Giter VIP home page Giter VIP logo

cosmosdb-benchmark-runner's Introduction

Benchmark Runner for Cosmos DB

This repo is used for benchmarking Cosmos DB SDK against various workloads

Data Model

The use-case is the following

  • Persist the user provided sets (in practice this is a graph, but a set models the same workload in a simpler way) in the DB e.g. [ G1{A,B,C}, G2{X,Y}, G3{P,Q,R,S}]
  • Support the query, provided any one of the set members return the original set. e.g. Given Q, return {P,Q,R,S}

To support this use case, we model the data using two collections

  1. A graph collection that stores each Set with the key as the Set name (or GraphId). e.g. Key = "G1", Value = "A,B,C"
  2. A routing collection that point each member to the Set name (or GraphId). e.g.for set G1, we have the following 3 documents - [Key = "A", Value = "G1"] [Key = "B", Value = "G1"] [Key = "C", Value = "G1"]

Workloads

JMH is used as the benchmarking harness (https://openjdk.java.net/projects/code-tools/jmh/)
See com.adobe.platform.core.identity.services.cosmosdb.client.benchmark.jmh.ReadBenchmark for the JMH annotated class.

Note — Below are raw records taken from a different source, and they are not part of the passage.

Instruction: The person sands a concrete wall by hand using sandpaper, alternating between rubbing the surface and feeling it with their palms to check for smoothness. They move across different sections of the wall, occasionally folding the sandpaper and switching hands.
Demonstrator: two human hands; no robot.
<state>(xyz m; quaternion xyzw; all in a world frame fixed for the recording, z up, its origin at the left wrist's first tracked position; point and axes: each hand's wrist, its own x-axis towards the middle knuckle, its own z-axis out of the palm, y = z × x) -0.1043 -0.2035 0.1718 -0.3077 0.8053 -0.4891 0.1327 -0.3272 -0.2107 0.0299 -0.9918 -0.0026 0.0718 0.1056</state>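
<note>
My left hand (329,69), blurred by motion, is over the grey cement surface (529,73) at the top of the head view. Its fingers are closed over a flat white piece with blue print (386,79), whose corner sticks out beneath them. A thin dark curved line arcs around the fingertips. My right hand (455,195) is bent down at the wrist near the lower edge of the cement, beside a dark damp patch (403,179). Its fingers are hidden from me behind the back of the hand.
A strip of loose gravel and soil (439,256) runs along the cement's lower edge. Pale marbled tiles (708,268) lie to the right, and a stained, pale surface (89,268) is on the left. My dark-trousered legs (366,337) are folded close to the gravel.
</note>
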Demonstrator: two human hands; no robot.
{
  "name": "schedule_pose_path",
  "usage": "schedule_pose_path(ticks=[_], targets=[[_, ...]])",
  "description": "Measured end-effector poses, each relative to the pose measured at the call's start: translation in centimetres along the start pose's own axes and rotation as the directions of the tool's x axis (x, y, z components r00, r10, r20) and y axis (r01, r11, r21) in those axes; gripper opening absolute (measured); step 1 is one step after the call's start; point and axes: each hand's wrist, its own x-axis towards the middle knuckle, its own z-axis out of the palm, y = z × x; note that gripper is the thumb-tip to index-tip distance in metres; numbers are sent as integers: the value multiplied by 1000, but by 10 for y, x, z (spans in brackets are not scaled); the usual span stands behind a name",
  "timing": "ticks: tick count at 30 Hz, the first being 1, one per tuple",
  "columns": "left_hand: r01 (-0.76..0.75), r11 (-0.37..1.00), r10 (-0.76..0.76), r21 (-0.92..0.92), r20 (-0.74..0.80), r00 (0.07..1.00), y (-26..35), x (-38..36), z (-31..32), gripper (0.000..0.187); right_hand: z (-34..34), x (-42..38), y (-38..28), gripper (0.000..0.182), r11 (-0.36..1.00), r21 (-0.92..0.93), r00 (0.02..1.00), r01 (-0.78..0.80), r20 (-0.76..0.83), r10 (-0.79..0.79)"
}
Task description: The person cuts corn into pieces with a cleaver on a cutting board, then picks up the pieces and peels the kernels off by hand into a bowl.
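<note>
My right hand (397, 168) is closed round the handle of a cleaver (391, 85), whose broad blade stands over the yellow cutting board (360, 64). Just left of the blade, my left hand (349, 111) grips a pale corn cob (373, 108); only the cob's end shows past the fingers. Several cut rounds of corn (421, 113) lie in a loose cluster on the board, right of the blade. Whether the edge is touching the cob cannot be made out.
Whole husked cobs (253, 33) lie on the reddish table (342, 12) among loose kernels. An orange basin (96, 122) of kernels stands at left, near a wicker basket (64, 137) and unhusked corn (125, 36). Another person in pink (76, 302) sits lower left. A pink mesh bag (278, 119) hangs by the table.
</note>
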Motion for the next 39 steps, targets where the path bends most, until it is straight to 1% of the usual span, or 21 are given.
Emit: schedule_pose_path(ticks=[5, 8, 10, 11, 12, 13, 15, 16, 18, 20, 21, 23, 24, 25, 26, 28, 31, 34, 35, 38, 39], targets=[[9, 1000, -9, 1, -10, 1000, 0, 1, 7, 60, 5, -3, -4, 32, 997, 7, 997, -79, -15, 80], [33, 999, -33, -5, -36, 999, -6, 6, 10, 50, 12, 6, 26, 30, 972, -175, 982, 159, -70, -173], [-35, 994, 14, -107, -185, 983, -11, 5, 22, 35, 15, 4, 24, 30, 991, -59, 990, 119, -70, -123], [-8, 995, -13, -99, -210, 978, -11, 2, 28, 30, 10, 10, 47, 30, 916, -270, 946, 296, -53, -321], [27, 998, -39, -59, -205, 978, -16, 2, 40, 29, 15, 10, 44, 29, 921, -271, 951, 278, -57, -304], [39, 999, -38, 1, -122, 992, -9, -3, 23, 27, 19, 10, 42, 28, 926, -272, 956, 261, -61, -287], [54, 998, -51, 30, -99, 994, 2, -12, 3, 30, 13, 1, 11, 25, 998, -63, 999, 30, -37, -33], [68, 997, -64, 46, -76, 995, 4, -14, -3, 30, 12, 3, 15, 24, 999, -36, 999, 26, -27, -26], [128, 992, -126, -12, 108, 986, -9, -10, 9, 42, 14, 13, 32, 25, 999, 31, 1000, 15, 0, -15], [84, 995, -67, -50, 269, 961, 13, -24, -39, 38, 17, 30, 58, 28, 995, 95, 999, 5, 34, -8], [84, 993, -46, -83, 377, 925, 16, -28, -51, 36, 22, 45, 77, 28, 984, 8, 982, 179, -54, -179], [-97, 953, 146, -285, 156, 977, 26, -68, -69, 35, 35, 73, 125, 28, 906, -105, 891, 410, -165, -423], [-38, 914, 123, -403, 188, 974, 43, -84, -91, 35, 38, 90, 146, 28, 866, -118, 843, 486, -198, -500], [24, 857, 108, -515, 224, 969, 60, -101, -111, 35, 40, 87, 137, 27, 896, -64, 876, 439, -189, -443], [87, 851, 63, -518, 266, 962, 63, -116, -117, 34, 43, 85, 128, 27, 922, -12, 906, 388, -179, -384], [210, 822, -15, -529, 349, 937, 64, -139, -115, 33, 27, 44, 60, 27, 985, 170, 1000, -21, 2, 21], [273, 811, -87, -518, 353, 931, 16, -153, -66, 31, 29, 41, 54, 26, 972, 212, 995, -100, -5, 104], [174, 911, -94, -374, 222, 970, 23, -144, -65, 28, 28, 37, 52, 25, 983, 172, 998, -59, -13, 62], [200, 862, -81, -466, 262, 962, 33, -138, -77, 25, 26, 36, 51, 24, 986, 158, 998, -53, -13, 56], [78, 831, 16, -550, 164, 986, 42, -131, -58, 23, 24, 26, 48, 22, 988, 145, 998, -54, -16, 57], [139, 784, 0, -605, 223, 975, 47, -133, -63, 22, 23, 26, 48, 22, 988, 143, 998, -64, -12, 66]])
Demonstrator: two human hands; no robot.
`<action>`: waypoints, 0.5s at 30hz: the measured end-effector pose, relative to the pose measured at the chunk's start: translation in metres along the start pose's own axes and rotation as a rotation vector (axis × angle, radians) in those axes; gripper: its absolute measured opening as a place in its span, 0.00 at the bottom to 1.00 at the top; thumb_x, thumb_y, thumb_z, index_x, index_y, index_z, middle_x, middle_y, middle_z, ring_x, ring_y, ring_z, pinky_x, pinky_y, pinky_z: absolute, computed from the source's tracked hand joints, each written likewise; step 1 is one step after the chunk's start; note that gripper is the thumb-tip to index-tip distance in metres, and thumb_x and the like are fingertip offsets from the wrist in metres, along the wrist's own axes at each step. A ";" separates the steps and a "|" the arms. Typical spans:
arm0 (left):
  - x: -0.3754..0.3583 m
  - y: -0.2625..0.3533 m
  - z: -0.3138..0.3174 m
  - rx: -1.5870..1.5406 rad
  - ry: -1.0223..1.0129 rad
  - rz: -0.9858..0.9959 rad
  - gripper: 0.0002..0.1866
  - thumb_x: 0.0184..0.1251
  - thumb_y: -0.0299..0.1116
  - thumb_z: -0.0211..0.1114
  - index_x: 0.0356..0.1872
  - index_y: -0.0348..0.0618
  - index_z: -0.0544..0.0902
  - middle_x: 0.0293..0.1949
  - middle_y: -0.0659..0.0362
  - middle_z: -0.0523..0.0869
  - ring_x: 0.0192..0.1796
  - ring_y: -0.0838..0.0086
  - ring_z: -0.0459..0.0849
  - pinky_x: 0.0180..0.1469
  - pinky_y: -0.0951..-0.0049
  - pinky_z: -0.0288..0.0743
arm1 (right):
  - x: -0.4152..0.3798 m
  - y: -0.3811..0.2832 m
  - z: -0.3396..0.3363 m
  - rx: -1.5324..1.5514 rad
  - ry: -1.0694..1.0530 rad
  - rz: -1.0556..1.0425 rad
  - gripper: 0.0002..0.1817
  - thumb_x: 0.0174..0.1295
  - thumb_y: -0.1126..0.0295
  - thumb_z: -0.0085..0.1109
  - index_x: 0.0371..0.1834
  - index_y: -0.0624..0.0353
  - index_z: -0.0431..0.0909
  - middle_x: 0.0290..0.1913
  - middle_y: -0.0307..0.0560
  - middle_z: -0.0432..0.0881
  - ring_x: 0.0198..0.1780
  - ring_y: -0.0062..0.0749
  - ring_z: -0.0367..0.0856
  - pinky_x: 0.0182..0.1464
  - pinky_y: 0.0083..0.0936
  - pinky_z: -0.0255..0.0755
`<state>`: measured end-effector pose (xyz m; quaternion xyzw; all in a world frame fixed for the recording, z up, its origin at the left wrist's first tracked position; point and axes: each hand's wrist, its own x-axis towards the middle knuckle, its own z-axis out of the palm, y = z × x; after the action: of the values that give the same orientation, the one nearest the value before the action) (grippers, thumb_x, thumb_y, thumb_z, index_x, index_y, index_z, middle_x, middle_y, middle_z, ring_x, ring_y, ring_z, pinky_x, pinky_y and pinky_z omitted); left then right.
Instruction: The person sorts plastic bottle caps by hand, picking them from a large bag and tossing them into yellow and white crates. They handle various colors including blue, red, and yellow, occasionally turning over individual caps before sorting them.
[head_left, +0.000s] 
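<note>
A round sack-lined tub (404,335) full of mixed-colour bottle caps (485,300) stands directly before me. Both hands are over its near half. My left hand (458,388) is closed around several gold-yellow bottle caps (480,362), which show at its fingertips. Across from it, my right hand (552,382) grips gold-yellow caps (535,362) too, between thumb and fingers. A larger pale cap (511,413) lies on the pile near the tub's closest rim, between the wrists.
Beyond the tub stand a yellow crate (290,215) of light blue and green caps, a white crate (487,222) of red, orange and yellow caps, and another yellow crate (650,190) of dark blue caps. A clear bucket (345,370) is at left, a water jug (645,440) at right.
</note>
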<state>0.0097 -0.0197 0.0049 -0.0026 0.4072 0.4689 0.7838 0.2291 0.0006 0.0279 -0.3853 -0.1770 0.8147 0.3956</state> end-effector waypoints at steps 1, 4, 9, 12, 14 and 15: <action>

The following are the workloads that have been modelled

  1. lookupRoutingSingle - Lookup a single document in the routing collection by calling readDocument(..)
  2. lookupRoutingBatch - Lookup a batch of 1000 documents in the routing collection. This is done by grouping the 1000 keys by the partitionRangeId that they fall into and issuing 1 query per partition.
  3. lookupTwoTableSingle - Given a key, do a lookup in Routing collection by calling readDocument(..), use the graph-id present in the retrieved document to fetch the corresponding graph from the Graph collection.
  4. lookupTwoTableBatch - Same as #3, but for batches of 1000 keys. This translates into a call to lookupRoutingBatch, followed by a call to lookupGraphBatch.

Building runnable jar

  • Provide correct CosmosDB Account/DB details. Update client-common/src/main/resources/reference.conf
  • Configure the benchmark runner. Update benchmark/src/main/resources/reference.conf. Description of the config block follows
     jmh {
       params {
         jvmArgs = "-Xmx8G"
         jmhArgs = "-f1  -i 1 -r 1 -w 1 -wi 1 -t 1 -rf json" // see https://github.com/guozheng/jmh-tutorial/blob/master/README.md#jmh-command-line-options
         // -f 1    -> How many forks? Each fork is an independent benchmark on a separate JVM. Results are aggregated to provide mean and std-dev(error)
         // -i 1    -> Iterations share the same JVM. Results from each iteration are aggregated to provide mean and std-dev(error)
         // -r 1    -> How long does each iteration last? (default seconds).
         // -wi 1   -> How many warm-up iterations? These don't count towards the measurement.
         // -w 1    -> How long does each warm-up iteration last?
         // -t 1    -> How many concurrent threads to use for load generation? This is ignored, value from runList below is used instead.
         // -to 600 -> Timeout (seconds) for each iteration 
         resultsPath = "/tmp/"                              // The detailed results file for each run goes here
         summaryCsvFile = "/tmp/benchmark-results.csv"      // A simple consolidated summary of all the runs go here
       }
       runList = [                                          // Specify n number of benchmark runs
         {
           name = "lookup-single-v4"                        // Name for this run
           regex = "ReadBenchmark.lookupRoutingSingle"      // Regex to use to pickup benchmark methods
           threads = [1]//[1,50,100, 125]                   // Number of threads to use for benchmark. We do a separate benchmark for each thread in the array.
           clientType = "v4"                                // Specify which version of the SDK to use.
         }
       ]
     }
   }
  • To build runnable jar run ./gradlew shadowJar
  • Copy to target machine scp benchmark/build/libs/benchmark-1.2-cosmos-2.4.3-SNAPSHOT-shadow.jar [email protected]:~/
  • Modify config after building shadow jar (optional)
    • You can modify the reference.conf file inside the runnable jar to configure DB account, DB name, MasterKey
    • vim benchmark-1.2-cosmos-2.4.3-SNAPSHOT-shadow.jar
    • Hit enter on reference.conf to enter file
    • Look for the following block and modify as needed. :wq to save file and :q! to exit Vim zip browser.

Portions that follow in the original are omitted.